Gehry, a prestigious architect known for designing buildings such as the Walt Disney Concert Hall in Los Angeles, will accept the award from University President Drew G. Faust on April 28 in a ceremony that marks the commencement of Arts First, the annual student art showcase. The award ceremony will take place in Farkas Hall and will feature a conversation with Gehry moderated by actor John Lithgow ’67.

Gehry is known for his curving, dramatic architectural designs. The Guggenheim Museum Bilbao in Spain and the Walt Disney Concert Hall are two of his most famous works.

Diane E. Davis, who chairs the Design School’s department for Urban Planning and Design, commended the role Gehry’s work has played in revitalizing urban areas.

“His iconic Guggenheim Museum designed for Bilbao was really important in the larger redevelopment of a former industrial part of that city, thus placing his work and architectural vision squarely in the fields of urban planning and design,” she said. “One might even put his Disney concert hall in that category because it was part and parcel of an effort to bring more activities and people to downtown Los Angeles.”

After earning a degree in architecture from the University of Southern California in 1954, Gehry studied urban planning at the Harvard Graduate School of Design for three years. While he left before earning his degree, Gehry was awarded an honorary doctorate from Harvard in 2000.

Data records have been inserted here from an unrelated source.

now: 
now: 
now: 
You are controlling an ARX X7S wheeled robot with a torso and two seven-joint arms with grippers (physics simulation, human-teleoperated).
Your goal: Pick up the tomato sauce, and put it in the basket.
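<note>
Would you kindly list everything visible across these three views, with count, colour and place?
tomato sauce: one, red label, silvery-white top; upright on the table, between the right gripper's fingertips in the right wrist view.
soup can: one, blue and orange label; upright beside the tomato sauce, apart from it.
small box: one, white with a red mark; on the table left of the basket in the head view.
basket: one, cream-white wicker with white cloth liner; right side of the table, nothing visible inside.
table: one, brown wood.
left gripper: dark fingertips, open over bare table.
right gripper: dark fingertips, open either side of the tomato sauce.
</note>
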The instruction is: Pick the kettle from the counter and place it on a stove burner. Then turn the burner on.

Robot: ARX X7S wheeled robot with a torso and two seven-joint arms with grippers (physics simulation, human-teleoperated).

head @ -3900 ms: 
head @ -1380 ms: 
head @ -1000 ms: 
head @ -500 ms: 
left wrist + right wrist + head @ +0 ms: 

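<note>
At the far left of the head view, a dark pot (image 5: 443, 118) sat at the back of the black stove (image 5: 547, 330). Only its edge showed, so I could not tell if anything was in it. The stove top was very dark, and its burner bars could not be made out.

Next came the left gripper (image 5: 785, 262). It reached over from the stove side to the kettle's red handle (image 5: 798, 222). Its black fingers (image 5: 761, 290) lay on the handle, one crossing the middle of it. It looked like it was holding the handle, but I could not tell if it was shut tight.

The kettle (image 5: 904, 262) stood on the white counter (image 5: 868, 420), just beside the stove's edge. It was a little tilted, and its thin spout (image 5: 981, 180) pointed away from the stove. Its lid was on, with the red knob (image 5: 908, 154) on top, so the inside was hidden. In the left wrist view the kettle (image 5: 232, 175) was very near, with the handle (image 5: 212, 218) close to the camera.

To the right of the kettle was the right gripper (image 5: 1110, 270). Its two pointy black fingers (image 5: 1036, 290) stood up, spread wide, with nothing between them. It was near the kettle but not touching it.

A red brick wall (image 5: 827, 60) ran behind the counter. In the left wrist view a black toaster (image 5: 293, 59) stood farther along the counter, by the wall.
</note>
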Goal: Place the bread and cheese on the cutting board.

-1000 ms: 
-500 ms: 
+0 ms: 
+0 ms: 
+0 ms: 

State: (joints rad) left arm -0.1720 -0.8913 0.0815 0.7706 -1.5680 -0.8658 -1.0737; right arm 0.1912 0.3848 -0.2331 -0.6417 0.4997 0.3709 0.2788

Established in 1995, the Arts Medal is awarded annually to a Harvard or Radcliffe alumnus or faculty member in recognition of their achievement in the arts. The award is also meant to honor those who have used the arts to affect positive social change. Past recipients include Matt Damon ’92, Margaret Atwood ’62, and Yo-Yo Ma ’76.

The architect was on campus last fall for an event organized by the Institute of Politics at the Harvard Kennedy School, at which he spoke about the challenges and successes of his over 50 year career and his transformation of contemporary architecture through artistic and technological innovation.